TASK ITEM
Look through the data below and return each line where "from" appears.

SUPPLIED DATA
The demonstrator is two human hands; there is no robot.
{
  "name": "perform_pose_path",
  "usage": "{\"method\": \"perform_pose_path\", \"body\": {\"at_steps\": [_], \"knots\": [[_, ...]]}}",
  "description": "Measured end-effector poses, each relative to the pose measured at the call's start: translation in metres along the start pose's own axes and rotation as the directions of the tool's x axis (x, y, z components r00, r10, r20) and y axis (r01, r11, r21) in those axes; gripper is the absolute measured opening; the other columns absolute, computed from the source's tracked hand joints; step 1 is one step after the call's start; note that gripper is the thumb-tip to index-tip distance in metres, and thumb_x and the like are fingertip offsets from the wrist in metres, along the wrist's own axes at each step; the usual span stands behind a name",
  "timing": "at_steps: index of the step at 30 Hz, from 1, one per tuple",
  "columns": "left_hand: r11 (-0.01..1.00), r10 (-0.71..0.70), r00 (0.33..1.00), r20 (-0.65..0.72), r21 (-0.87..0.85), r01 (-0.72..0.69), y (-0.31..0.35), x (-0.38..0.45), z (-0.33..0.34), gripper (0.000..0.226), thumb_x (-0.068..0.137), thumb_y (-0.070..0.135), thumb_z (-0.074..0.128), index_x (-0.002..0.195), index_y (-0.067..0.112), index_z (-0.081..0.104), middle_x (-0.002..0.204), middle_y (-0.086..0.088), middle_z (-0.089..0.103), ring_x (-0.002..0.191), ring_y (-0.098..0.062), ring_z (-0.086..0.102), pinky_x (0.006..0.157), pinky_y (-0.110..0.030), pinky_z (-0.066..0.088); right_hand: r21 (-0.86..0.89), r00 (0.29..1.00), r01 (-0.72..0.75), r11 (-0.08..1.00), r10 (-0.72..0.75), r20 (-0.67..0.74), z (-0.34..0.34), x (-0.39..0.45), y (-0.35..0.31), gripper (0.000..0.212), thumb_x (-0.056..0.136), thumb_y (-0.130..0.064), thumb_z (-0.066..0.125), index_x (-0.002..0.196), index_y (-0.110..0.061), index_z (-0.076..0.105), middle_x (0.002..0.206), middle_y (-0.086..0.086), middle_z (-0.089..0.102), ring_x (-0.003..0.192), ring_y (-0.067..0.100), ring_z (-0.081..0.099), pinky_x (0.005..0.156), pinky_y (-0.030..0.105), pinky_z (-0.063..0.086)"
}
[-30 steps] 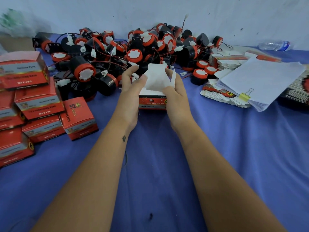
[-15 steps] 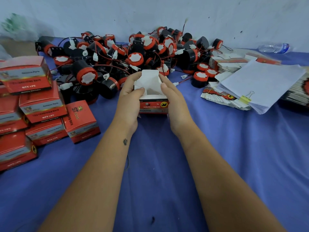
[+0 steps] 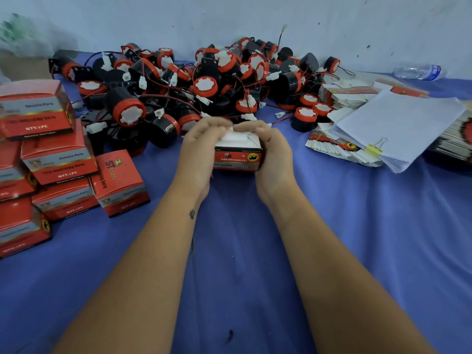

ANSWER TO THIS TASK
  "description": "Measured end-effector poses, each relative to the pose measured at the call's start: translation in metres along the start pose's own axes and rotation as the directions of the tool's x axis (x, y, z components r00, r10, r20) and y axis (r01, r11, r21) in those axes; gripper is the absolute measured opening; the other columns absolute, computed from the source's tracked hand joints; step 1 is one step after the call's start; note that gripper is the thumb-tip to index-tip distance in metres, and thumb_x and the like are fingertip offsets from the wrist in metres, along the wrist's own axes at each step; the usual span stands behind a name",
  "timing": "at_steps: index of the step at 30 Hz, from 1, one per tuple",

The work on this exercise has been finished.